Большое солнце Одессы (Львов) - страница 52

Голос не договорил: доктор Ланда выключил приемник. Но я знаю: голос хотел сказать про Кирова. Про это уже говорили вчера.

Когда убили Кирова, Сталин плакал. Вообще он никогда не плачет, но, когда убили Кирова, заплакал. За эти слезы Сталина я бы изрезала их на куски, сказала моя мама. Их мало резать на куски, сказала Семкина мама, Лиза Граник. "Их” — это враги народа, которые убили Кирова и хотели убить еще Сталина.

— У Сталина, — сказал Семка, — серебряная кровать.

Серебряная — это может быть. Серебро — не золото. Серебро я сам видел у тети Поли — шесть столовых ложек. А тетя Поля — бедная, у нее в комнате всего два стула, если не считать того, который стоит у стены. Но его, наверное, тоже надо считать: когда он стоит у стены, на нем можно даже сидеть.

— Это же роскошь — три стула! — кричит тетя Поля, когда к ней приходят гости. — Зачем старухе три стула, если у нее только две полушки, а на другой, извиняюсь, у меня всегда чирак.

У Юзика Кохановского, который на втором этаже, под нами, тоже есть серебро — один рубль 1924 года: правой рукой рабочий обнимает крестьянина, а левую протянул к лучам солнца, в которое упирается своими трубами завод. На ободке монеты выдавлены черные буквы: чистого серебра восемнадцать грамм. Сколько бы таких монет можно из одной кровати сделать — целый мешок, наверное. Мешок денег! В городе Багдаде был царь, у этого царя было три или пять мешков серебряных денег. Он был самый богатый, этот царь.

Нет, у Сталина не серебряная кровать. Не может быть, чтобы он спал на серебряной кровати.

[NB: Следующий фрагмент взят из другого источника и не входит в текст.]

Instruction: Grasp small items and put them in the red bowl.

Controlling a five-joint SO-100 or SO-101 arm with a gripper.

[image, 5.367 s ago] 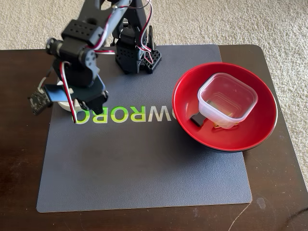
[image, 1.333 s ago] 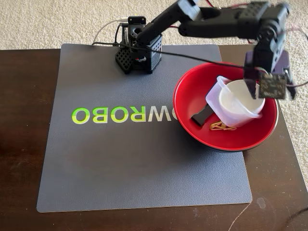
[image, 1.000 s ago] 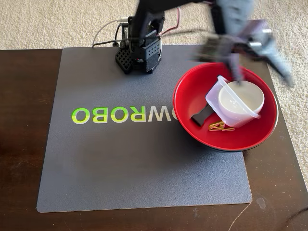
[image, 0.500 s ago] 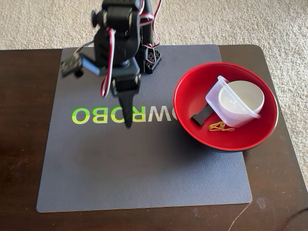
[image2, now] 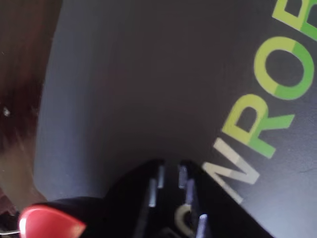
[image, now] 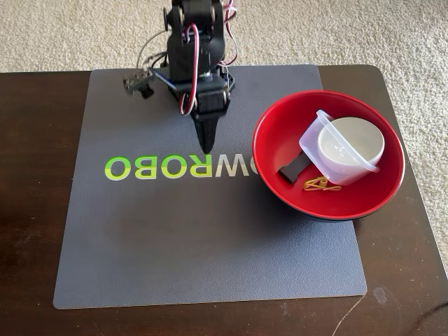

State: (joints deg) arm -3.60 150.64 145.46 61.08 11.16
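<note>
Red bowl [image: 273,126] at the mat's [image: 210,245] right edge on the table [image: 28,210] in the fixed view, holding every small item: the white bowl [image: 353,143] nested in the tilted clear container [image: 311,143], the black bow-tie piece [image: 292,168] and yellow clothespin [image: 318,185] beside them. The pincer [image: 207,145], clenched and empty, points down over the mat's lettering, well apart from the bowl; the task appears complete.

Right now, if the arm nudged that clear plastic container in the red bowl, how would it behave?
The clear plastic container looks thin-walled, so probably light. It lies tipped on its side against the small white bowl, so it would likely slide or rock on the red bowl's glossy curve.
</note>
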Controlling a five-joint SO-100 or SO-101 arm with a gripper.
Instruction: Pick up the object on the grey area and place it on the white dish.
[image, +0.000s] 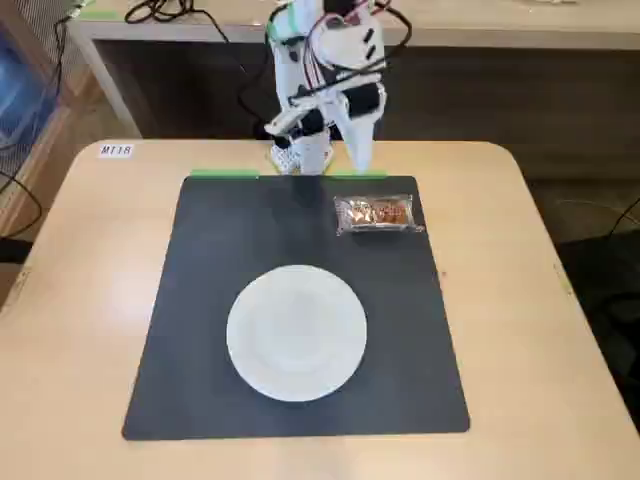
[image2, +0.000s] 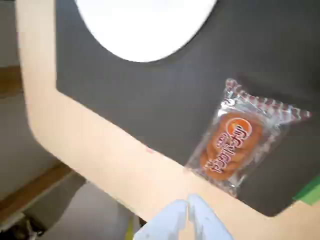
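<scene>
- We see the gripper (image2: 187, 212) at the bottom edge of the wrist view with its pale fingers pressed together, pinching nothing; in the fixed view the arm is folded up beyond the far edge of the grey area (image: 200, 300).
- The object (image: 378, 214) lies flat on the grey area, near that mat's far corner on the right of the fixed view, well apart from the white dish (image: 297, 331), which sits nearer the mat's middle.
- We judge the fingers must spread before descending, or they will shove the packet off the mat.
- Its slick wrapper and crimped ends (image2: 260, 102) could slip from a shallow pinch.
- A low carry could clip the dish rim.
</scene>
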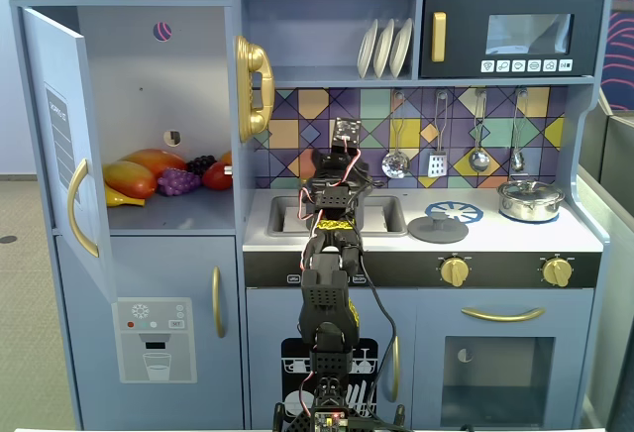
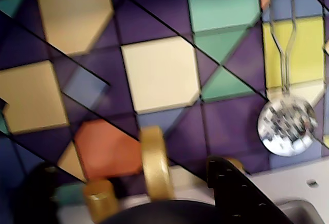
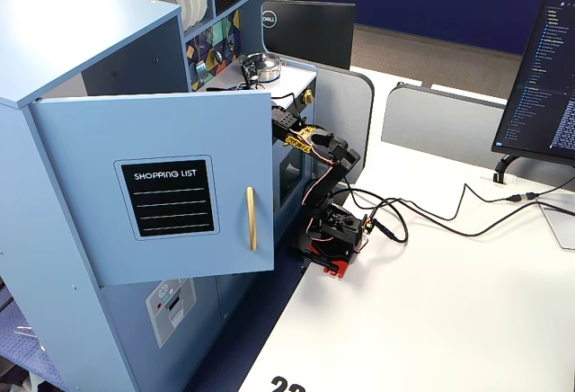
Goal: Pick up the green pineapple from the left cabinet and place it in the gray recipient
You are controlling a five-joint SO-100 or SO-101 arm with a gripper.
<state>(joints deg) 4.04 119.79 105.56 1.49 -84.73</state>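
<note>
The left cabinet (image 1: 129,75) stands open, its door (image 1: 54,125) swung out to the left; the door also fills the near side of a fixed view (image 3: 162,185). Inside lie orange mangoes (image 1: 134,176), a purple grape bunch (image 1: 178,182) and dark and red fruit. No green pineapple shows in any view. No gray recipient shows either. My gripper (image 1: 345,137) is raised above the sink (image 1: 287,216), facing the tiled backsplash. In the wrist view the gripper (image 2: 131,167) is open and empty, with the gold faucet (image 2: 154,162) seen between its black fingers (image 2: 231,188).
A flat gray lid (image 1: 437,229) and a shiny silver lidded pot (image 1: 531,199) sit on the stove at the right. Utensils hang on the backsplash, among them a slotted spoon (image 2: 287,126). A gold phone (image 1: 253,85) hangs beside the cabinet. The arm's base (image 3: 337,235) stands on a white table.
</note>
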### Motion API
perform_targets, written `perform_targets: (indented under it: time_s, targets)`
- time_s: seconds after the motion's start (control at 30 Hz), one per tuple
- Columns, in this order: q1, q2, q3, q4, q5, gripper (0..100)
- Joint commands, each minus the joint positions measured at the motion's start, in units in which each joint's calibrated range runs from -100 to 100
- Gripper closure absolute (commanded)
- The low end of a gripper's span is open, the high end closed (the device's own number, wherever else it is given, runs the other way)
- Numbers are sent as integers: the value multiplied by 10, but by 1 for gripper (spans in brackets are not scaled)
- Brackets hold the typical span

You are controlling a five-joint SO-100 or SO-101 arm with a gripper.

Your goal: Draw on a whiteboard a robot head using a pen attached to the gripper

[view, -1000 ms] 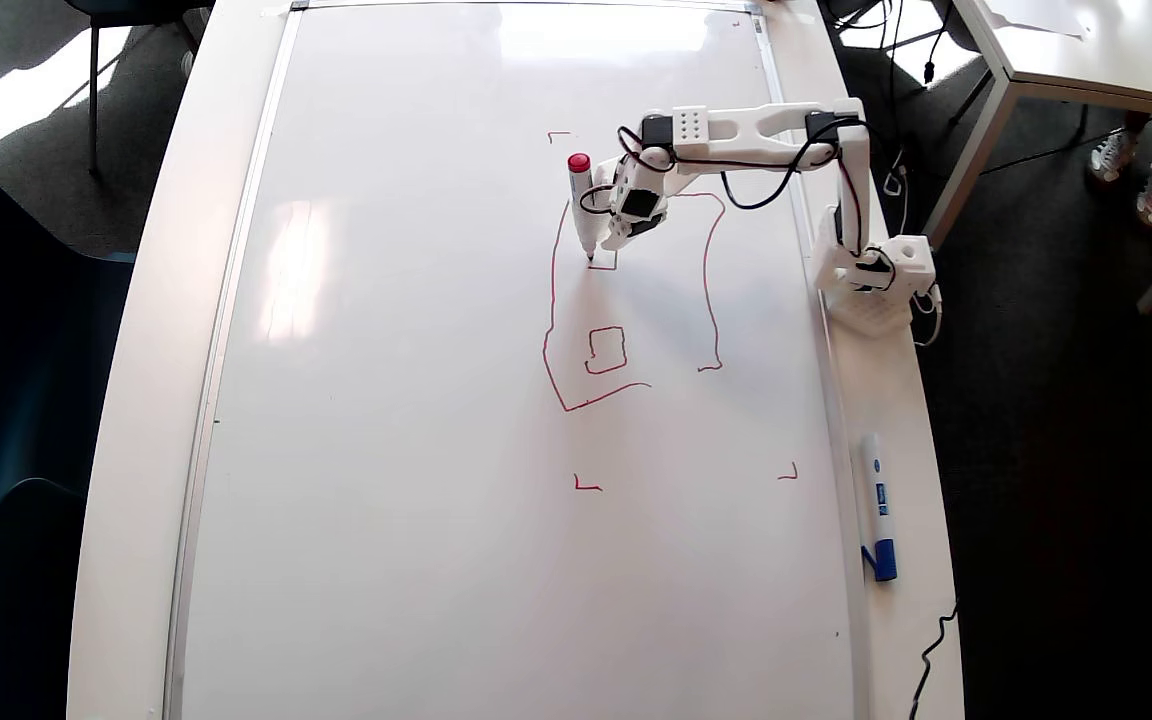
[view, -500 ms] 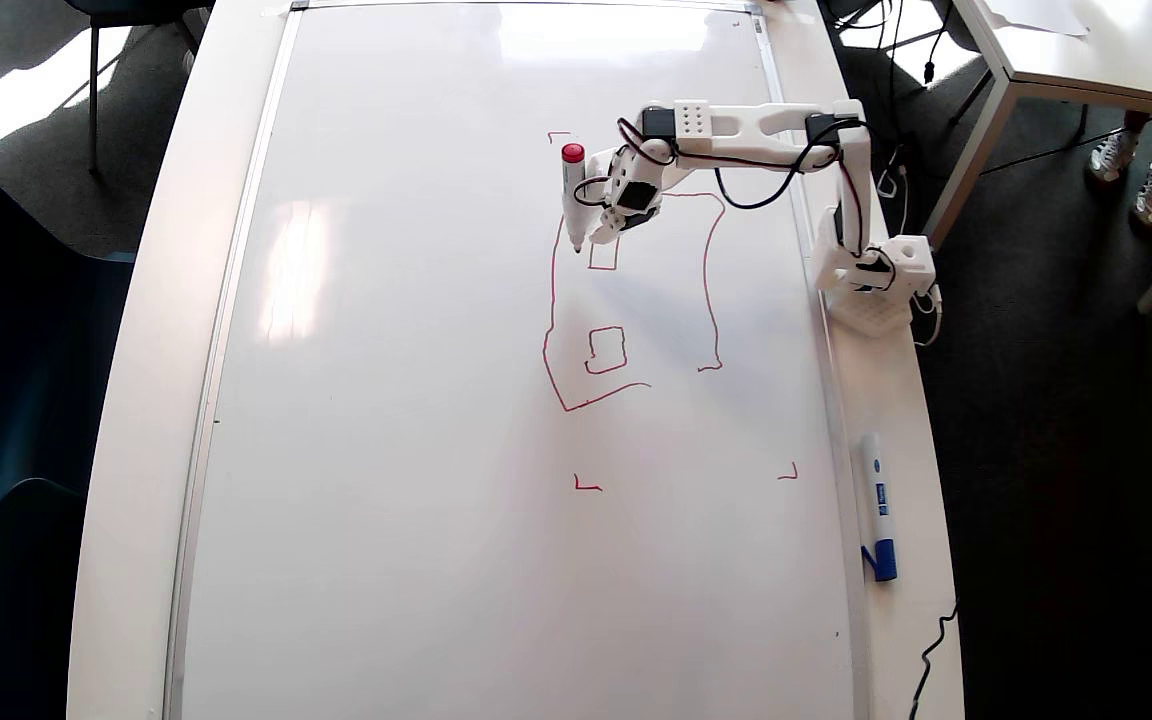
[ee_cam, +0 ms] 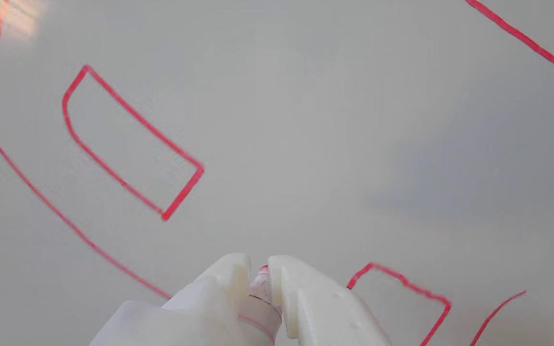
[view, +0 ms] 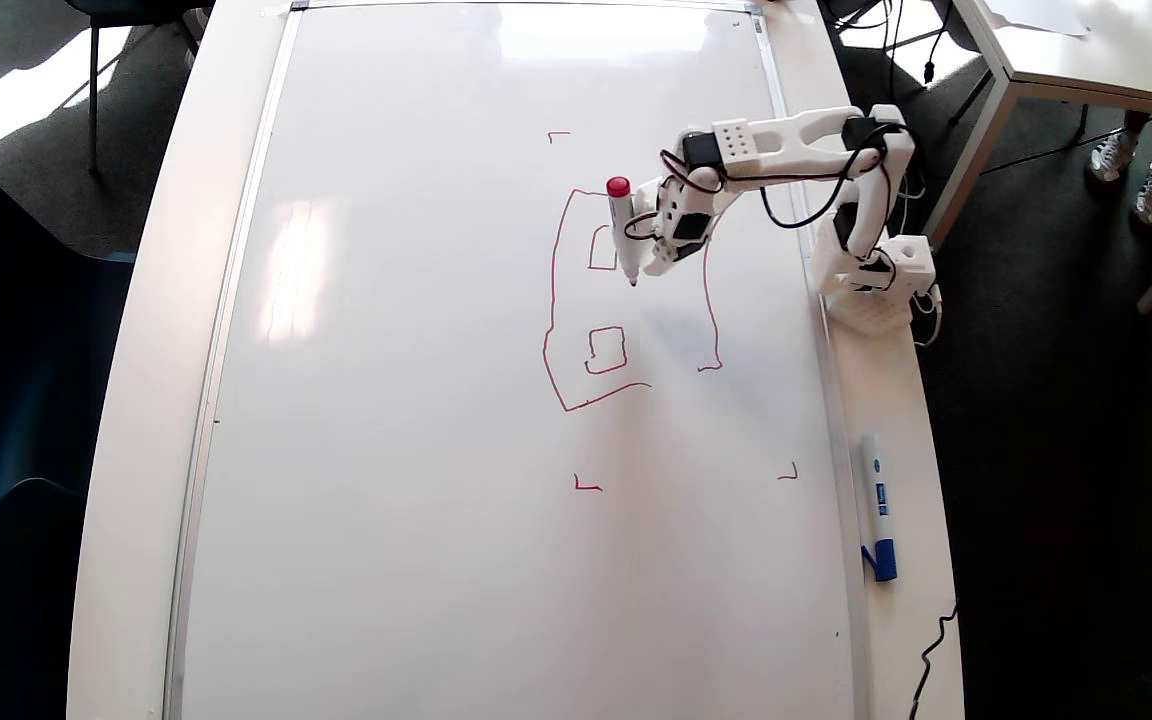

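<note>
The white plastic gripper (view: 643,262) squeezes the short white pen with the round red end (view: 622,228) — tip near the big shiny whiteboard (view: 416,400), at about 1 o'clock inside the wobbly red robot head (view: 556,300).

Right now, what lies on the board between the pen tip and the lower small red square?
In the overhead view, only bare glossy white whiteboard lies between the red-ended white pen tip and the lower small red square.
</note>
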Motion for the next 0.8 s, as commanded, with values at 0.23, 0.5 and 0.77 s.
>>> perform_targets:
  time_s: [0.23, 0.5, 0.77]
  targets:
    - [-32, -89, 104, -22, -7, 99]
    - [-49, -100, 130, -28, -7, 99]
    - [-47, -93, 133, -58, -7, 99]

— Не может быть, — сказал я Семке.

— Тише…

Семка не смотрел на меня. Семка смотрел в небо. Тяжело, как майский жук, гудел над нами гидроплан.

— Семка…

— Ша, — сказал Семка, — не мешай.

Я думал, он следит за гидропланом, а он слушал радио. В этот раз не было ни свиста, ни треска, ни визга, ничего, кроме человеческого голоса, от которого делалось холодно и страшно:

— Я обвиняю не один! Пусть жертвы погребены, но они стоят здесь рядом со мной, указывая на эту скамью подсудимых, на вас, подсудимые, своими страшными руками, истлевшими в могилах, куда вы их отправили!

Я обвиняю не один! Я обвиняю вместе со всем нашим народом, обвиняю тягчайших преступников, достойных только одной меры наказания — расстрела, смерти!

Сказав эти слова — про расстрел и смерть, — голос умолк, и стало очень тихо, так тихо, что непонятно было, почему нет голоса у солнца, которое ослепляет и жжет, почему нет голоса у голубого, почти синего, как море, неба, почему нет голоса у домов и дымоходов на этих домах.